1000’den fazla gazetecinin kartı verilmedi
Haber alma ve verme hakkının ile basın hürriyetinin Anayasa’nın 26, Avrupa İnsan Hakları Sözleşmesi’ninse 10. Maddesi ile korumaya alındığı; basının haber alma hakkının engellenmesinin halkın bilgi edinme hakkı yanında demokrasinin de aynı ölçüde zarar görmesine sebep olacağı; haber alma hakkının, bireyin ‘kanaat sahibi olabilme’, dolayısıyla da bireyin var olmasının ön şartlarından olduğu vurgulanan dava dilekçesinde, basın kartına ilişkin son dönemdeki kararların haber alma hakkının engellenmesine yol açtığı belirtildi. 1000’den fazla gazetecinin basın kartı yenileme başvurusunun hâlâ İletişim Başkanlığı tarafından sonuçlandırılmadığı; basın kartına erişemeyen gazetecilerin haber takibinde ciddî zorluklarla karşılaştıkları, keyfi uygulamalar sebebiyle sürekli basın kartına sahip olma hakkını elde etmiş gazetecilerin ayrıca manevî olarak da zarara uğradıkları da bildirildi.
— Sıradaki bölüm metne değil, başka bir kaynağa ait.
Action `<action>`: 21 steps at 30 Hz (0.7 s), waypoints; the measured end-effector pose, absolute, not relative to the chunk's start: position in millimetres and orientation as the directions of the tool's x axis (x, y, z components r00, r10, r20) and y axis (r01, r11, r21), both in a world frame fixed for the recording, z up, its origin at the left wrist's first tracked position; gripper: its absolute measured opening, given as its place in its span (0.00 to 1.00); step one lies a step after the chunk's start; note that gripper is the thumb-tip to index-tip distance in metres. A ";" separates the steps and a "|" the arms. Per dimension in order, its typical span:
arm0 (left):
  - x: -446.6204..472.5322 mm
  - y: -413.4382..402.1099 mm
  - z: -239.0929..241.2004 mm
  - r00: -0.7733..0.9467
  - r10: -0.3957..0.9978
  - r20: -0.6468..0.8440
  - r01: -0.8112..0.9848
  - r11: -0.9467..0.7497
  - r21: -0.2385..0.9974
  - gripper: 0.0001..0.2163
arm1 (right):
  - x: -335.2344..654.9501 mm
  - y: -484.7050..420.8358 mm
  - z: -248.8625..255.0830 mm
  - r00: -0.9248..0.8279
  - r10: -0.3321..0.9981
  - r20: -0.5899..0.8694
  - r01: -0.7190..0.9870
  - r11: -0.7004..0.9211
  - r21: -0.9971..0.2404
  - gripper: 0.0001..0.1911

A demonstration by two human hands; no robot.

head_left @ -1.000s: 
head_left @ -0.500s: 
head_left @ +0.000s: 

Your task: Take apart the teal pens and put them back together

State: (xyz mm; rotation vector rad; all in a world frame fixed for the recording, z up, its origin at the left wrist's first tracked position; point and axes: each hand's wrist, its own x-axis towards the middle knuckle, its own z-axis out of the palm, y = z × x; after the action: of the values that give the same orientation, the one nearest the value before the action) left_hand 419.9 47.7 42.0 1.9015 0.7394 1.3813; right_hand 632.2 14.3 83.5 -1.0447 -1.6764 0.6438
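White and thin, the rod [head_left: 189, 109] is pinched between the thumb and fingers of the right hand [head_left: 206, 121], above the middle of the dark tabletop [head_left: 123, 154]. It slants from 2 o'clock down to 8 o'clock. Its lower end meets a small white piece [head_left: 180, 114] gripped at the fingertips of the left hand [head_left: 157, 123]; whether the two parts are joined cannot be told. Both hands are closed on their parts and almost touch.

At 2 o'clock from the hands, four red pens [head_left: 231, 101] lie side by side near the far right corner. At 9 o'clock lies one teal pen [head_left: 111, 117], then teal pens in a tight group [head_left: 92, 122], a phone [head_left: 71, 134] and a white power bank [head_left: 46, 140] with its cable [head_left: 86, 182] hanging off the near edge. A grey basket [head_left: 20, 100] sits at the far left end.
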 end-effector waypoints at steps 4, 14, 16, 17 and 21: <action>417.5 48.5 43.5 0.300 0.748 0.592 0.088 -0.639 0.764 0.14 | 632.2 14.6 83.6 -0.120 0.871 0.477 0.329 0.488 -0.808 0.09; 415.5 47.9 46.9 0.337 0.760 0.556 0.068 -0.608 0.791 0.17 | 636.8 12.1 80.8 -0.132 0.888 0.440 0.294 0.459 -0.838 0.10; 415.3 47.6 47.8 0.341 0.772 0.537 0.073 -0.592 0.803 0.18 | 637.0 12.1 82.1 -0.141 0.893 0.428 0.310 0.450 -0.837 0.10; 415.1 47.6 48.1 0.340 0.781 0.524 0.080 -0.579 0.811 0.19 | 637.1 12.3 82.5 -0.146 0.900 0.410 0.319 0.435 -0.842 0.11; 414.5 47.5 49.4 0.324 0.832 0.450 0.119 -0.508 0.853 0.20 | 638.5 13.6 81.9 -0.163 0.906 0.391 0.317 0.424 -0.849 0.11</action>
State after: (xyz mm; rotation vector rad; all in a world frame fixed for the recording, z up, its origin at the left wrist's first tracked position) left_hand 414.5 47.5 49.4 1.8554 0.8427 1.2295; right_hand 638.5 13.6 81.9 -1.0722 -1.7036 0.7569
Gazeteciye yeni bir kuşatma
Danıştay İdari Dava Daireler Kurulu’nun, yönetmeliğin ilk haline ilişkin aldığı yürütmeyi durdurma kararında; basın kartına ilişkin idareye tanınan sınırsız yetkilerin, basın mensupları üzerinde baskı ve endişeye yol açacağının belirtildiği dâvâ dilekçesiyle yönetmelikte itiraz edilen ve özellikle dikkat çekilen bir diğer düzenleme, sürekli basın kartının iptal nedenleri arasında sayılan, “Şiddet ve terörü özendirecek, her türlü örgüt suçları ile mücadeleyi etkisiz kılacak içerik oluşturulması” şartındaki ‘içerik’ ibaresine ilişkin. Yönetmeliğin yürütmesi durdurulan ilk halinde olmayan, son yapılan ‘değişiklik’ ilk kez yer verilen ‘içerik’ ibaresinin, gazetecilerin sadece haberleri sebebiyle değil sosyal medya paylaşımları sebebiyle de basın kartlarının iptalinin yolunun açılacağı kaydedildi. Dâvâ dilekçesinde, “Yönetmelikte kullanılan ‘içerik’ terimi, gazetecinin oluşturduğu ‘her türlü bilgi ve veri’yi kapsayacağından, bu düzenlemedeki tedbirin son derece oransız ve ölçüsüz olduğunun kabulü ve iptali gerekmektedir” denildi.
Sür’atle engellenmeli
Danıştay İdarî Dâvâ Daireleri Kurulu’nca yürütmesinin durdurulmasına karşın kelime düzenlemeleriyle herhangi bir değişiklik yapılmadan korunan bir başka hükmün ise, gazeteci olmayıp basın kartı verilen kişilere ilişkin olduğu kaydedilen dava dilekçesinde, bu kişilerin sayısının değişiklikle arttırılma yoluna gidildiğine dikkat çekildi. Dâvâ dilekçesinde, gazetecilere basın kartı verilmesinin yılda üç kez toplanan komisyon aracılığıyla olduğu, buna karşın kamuda görevli kişilere sadece üst düzey yöneticinin, Bakan ya da Başkanın uygun görmesiyle verilebilecek olması eleştirilerek, şöyle denildi: “Davaya konu yönetmeliğin ilgili maddeleri, Danıştay 10. Dairesi ve Danıştay İDDK tarafından verilen yürütmenin durdurulması kararlarını aşmak ve dolanmak amacıyla çıkarılan bir düzenleme olmakla, yürütmesi durdurulan düzenlemelerin yeniden yürürlüğe konulmasının sür’atle engellenmesi gerekmektedir.”